*** Task input ***

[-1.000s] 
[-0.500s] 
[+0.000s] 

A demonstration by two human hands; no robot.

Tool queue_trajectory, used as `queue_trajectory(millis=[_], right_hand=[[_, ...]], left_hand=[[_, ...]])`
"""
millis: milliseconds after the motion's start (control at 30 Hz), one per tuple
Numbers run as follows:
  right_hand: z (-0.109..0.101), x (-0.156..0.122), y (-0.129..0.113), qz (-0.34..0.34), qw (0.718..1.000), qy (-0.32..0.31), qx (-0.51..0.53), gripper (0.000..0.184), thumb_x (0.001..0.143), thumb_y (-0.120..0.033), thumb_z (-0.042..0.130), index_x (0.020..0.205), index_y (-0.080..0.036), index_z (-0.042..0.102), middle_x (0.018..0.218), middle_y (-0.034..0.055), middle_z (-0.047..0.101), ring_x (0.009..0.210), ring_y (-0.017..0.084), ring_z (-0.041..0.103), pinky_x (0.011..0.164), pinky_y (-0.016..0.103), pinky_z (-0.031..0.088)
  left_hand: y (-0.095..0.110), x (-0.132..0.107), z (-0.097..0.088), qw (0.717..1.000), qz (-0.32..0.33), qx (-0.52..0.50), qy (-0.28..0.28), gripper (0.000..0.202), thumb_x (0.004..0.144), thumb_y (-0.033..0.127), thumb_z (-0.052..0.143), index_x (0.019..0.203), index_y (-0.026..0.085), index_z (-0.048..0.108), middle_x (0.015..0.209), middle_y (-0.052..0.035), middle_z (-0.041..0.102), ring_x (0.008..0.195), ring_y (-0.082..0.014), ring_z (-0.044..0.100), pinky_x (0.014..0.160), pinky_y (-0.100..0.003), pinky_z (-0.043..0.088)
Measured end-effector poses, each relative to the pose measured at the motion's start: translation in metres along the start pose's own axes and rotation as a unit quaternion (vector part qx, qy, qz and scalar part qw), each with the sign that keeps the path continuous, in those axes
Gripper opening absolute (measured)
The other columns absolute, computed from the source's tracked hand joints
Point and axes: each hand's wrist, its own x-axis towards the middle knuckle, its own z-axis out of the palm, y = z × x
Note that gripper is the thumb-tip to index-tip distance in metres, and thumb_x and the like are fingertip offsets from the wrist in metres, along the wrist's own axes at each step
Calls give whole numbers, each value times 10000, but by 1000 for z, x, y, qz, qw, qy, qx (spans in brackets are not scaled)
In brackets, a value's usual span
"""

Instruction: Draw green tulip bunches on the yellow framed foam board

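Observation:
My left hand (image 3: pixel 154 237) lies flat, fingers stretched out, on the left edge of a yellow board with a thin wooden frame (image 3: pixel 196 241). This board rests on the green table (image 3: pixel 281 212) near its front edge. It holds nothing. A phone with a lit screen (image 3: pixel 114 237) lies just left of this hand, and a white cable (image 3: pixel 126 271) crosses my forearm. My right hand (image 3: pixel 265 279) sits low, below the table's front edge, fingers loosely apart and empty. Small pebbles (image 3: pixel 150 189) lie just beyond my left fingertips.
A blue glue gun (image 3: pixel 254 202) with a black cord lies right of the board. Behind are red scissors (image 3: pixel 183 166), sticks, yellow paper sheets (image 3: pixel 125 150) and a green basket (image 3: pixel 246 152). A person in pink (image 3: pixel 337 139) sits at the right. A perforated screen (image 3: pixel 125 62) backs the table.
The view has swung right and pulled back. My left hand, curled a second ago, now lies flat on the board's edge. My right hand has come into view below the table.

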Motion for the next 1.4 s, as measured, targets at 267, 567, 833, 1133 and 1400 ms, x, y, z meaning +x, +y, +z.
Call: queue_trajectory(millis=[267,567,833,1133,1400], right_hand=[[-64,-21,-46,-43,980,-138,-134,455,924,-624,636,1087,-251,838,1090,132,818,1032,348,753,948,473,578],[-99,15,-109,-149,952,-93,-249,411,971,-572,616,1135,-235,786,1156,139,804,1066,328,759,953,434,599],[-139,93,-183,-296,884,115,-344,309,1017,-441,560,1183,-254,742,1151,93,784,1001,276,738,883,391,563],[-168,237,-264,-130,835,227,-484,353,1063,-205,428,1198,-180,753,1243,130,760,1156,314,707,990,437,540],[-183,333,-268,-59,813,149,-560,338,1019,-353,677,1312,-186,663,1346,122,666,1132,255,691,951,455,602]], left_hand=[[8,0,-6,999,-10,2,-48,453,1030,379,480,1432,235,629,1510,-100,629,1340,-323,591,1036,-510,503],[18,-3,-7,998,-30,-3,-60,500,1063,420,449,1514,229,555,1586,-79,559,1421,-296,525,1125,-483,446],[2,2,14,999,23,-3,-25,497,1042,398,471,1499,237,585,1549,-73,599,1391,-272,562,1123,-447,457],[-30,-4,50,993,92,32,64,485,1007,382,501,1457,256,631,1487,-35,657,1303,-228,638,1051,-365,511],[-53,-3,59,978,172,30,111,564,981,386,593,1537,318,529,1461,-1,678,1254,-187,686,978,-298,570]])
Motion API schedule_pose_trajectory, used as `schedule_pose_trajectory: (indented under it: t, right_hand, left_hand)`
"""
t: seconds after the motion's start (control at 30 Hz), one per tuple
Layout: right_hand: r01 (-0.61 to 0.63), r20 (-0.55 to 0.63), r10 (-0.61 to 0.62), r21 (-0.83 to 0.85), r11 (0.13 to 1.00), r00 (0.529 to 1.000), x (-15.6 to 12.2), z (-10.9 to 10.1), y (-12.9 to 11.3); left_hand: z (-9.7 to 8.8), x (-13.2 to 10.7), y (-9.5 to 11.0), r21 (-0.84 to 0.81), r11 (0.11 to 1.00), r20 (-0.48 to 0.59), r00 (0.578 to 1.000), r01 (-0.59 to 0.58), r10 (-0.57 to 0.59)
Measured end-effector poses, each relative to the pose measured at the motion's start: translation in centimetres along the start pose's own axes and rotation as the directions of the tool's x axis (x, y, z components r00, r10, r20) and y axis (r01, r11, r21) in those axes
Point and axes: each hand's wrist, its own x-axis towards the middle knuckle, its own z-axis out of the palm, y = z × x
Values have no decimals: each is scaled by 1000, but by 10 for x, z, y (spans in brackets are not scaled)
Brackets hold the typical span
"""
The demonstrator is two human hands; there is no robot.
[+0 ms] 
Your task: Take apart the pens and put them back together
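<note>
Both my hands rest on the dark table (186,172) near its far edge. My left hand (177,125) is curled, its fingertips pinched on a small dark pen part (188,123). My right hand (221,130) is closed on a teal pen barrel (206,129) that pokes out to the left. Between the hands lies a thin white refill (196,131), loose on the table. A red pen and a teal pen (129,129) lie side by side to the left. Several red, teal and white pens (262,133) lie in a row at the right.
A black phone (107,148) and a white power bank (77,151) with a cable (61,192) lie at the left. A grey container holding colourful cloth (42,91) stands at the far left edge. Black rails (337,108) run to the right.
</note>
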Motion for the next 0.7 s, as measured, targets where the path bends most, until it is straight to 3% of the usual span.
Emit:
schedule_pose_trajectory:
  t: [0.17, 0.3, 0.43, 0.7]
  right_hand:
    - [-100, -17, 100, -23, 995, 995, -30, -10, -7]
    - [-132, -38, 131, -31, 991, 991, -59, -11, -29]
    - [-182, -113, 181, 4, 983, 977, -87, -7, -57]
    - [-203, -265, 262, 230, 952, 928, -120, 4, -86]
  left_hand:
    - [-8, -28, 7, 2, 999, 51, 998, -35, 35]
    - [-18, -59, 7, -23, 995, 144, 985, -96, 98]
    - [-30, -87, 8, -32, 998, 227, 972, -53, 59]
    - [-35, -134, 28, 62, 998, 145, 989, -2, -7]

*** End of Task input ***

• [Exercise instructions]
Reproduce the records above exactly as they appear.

• [Your response]
[-1.000s] 
[-0.500s] 
[+0.000s] 

A demonstration by two human hands; no robot.

Tool queue_trajectory, used as `queue_trajectory(millis=[_], right_hand=[[_, ...]], left_hand=[[_, ...]])`
"""
millis: milliseconds after the motion's start (control at 30 Hz), one per tuple
Numbers run as follows:
  right_hand: z (-0.109..0.101), x (-0.156..0.122), y (-0.129..0.113), qz (-0.34..0.34), qw (0.718..1.000), qy (-0.32..0.31), qx (-0.51..0.53), gripper (0.000..0.184), thumb_x (0.001..0.143), thumb_y (-0.120..0.033), thumb_z (-0.042..0.130), index_x (0.020..0.205), index_y (-0.080..0.036), index_z (-0.042..0.102), middle_x (0.018..0.218), middle_y (-0.034..0.055), middle_z (-0.047..0.101), ring_x (0.009..0.210), ring_y (-0.017..0.084), ring_z (-0.041..0.103), pinky_x (0.011..0.164), pinky_y (-0.016..0.103), pinky_z (-0.031..0.088)
  left_hand: y (-0.095..0.110), x (-0.132..0.107), z (-0.097..0.088), qw (0.717..1.000), qz (-0.32..0.33), qx (-0.52..0.50), qy (-0.28..0.28), gripper (0.000..0.202), thumb_x (0.004..0.144), thumb_y (-0.033..0.127), thumb_z (-0.052..0.143), index_x (0.019..0.203), index_y (-0.026..0.085), index_z (-0.048..0.108), middle_x (0.015..0.209), middle_y (-0.052..0.035), middle_z (-0.041..0.102), ring_x (0.008..0.195), ring_y (-0.082..0.014), ring_z (-0.044..0.100), pinky_x (0.014..0.160), pinky_y (-0.100..0.003), pinky_z (-0.043..0.088)
Measured end-effector poses, each relative to the pose measured at the motion's start: translation in metres along the start pose's own axes and rotation as a unit quaternion (vector part qx, qy, qz and scalar part qw), each with the sign that keeps the path continuous, in those axes
Gripper opening absolute (measured)
The other columns absolute, computed from the source's tracked hand joints
Point and axes: each hand's wrist, its own x-axis towards the middle knuckle, its own z-axis out of the palm, y = z × x
Note that gripper is the thumb-tip to index-tip distance in metres, and thumb_x and the like are fingertip offsets from the wrist in metres, along the wrist's own axes at each step
Calls give whole numbers, each value times 10000, but by 1000 for z, x, y, qz, qw, qy, qx (spans in brackets are not scaled)
In brackets, a value's usual span
"""

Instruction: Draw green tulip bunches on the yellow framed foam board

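Observation:
My left hand (image 3: pixel 154 237) lies flat, fingers stretched out, on the left edge of a yellow board with a thin wooden frame (image 3: pixel 196 241). This board rests on the green table (image 3: pixel 281 212) near its front edge. It holds nothing. A phone with a lit screen (image 3: pixel 114 237) lies just left of this hand, and a white cable (image 3: pixel 126 271) crosses my forearm. My right hand (image 3: pixel 265 279) sits low, below the table's front edge, fingers loosely apart and empty. Small pebbles (image 3: pixel 150 189) lie just beyond my left fingertips.
A blue glue gun (image 3: pixel 254 202) with a black cord lies right of the board. Behind are red scissors (image 3: pixel 183 166), sticks, yellow paper sheets (image 3: pixel 125 150) and a green basket (image 3: pixel 246 152). A person in pink (image 3: pixel 337 139) sits at the right. A perforated screen (image 3: pixel 125 62) backs the table.
The view has swung right and pulled back. My left hand, curled a second ago, now lies flat on the board's edge. My right hand has come into view below the table.
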
Motion for the next 1.4 s, as measured, targets at 267, 567, 833, 1133 and 1400 ms, x, y, z meaning +x, +y, +z.
Call: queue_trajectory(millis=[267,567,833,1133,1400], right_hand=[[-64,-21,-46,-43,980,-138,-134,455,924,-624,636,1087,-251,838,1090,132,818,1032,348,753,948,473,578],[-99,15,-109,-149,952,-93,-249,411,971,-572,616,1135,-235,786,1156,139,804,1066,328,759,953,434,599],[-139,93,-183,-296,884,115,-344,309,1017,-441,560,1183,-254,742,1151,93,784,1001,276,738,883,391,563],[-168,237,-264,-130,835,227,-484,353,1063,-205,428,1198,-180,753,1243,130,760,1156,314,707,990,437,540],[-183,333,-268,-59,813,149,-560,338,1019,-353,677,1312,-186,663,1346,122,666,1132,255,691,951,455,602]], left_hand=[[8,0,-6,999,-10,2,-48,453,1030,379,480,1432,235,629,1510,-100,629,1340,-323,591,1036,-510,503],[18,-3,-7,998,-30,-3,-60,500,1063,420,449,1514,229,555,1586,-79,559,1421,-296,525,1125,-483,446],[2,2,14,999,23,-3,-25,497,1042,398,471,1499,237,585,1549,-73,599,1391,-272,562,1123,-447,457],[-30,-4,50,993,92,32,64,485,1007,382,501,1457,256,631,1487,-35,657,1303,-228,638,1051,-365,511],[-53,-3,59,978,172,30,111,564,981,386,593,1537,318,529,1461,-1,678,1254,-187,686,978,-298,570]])
Motion API schedule_pose_trajectory, used as `schedule_pose_trajectory: (indented under it: t, right_hand, left_hand)`
"""
t: seconds after the motion's start (control at 30 Hz), one per tuple
Layout: right_hand: r01 (-0.61 to 0.63), r20 (-0.55 to 0.63), r10 (-0.61 to 0.62), r21 (-0.83 to 0.85), r11 (0.13 to 1.00), r00 (0.529 to 1.000), x (-15.6 to 12.2), z (-10.9 to 10.1), y (-12.9 to 11.3); left_hand: z (-9.7 to 8.8), x (-13.2 to 10.7), y (-9.5 to 11.0), r21 (-0.84 to 0.81), r11 (0.11 to 1.00), r20 (-0.48 to 0.59), r00 (0.578 to 1.000), r01 (-0.59 to 0.58), r10 (-0.57 to 0.59)
Measured end-effector poses, each relative to the pose measured at the motion's start: translation in centimetres along the start pose's own axes and rotation as the directions of the tool's x axis (x, y, z components r00, r10, r20) and y axis (r01, r11, r21) in those axes
Point and axes: each hand's wrist, its own x-axis towards the middle knuckle, its own z-axis out of the palm, y = z × x
Values have no decimals: each is scaled by 1000, but by 10 for x, z, y (spans in brackets are not scaled)
Brackets hold the typical span
"""
The demonstrator is two human hands; there is no robot.
[+0 ms] 
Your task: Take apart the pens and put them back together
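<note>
Both my hands rest on the dark table (186,172) near its far edge. My left hand (177,125) is curled, its fingertips pinched on a small dark pen part (188,123). My right hand (221,130) is closed on a teal pen barrel (206,129) that pokes out to the left. Between the hands lies a thin white refill (196,131), loose on the table. A red pen and a teal pen (129,129) lie side by side to the left. Several red, teal and white pens (262,133) lie in a row at the right.
A black phone (107,148) and a white power bank (77,151) with a cable (61,192) lie at the left. A grey container holding colourful cloth (42,91) stands at the far left edge. Black rails (337,108) run to the right.
</note>
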Motion for the next 0.7 s, as measured, targets where the path bends most, until it is straight to 3% of the usual span.
Emit:
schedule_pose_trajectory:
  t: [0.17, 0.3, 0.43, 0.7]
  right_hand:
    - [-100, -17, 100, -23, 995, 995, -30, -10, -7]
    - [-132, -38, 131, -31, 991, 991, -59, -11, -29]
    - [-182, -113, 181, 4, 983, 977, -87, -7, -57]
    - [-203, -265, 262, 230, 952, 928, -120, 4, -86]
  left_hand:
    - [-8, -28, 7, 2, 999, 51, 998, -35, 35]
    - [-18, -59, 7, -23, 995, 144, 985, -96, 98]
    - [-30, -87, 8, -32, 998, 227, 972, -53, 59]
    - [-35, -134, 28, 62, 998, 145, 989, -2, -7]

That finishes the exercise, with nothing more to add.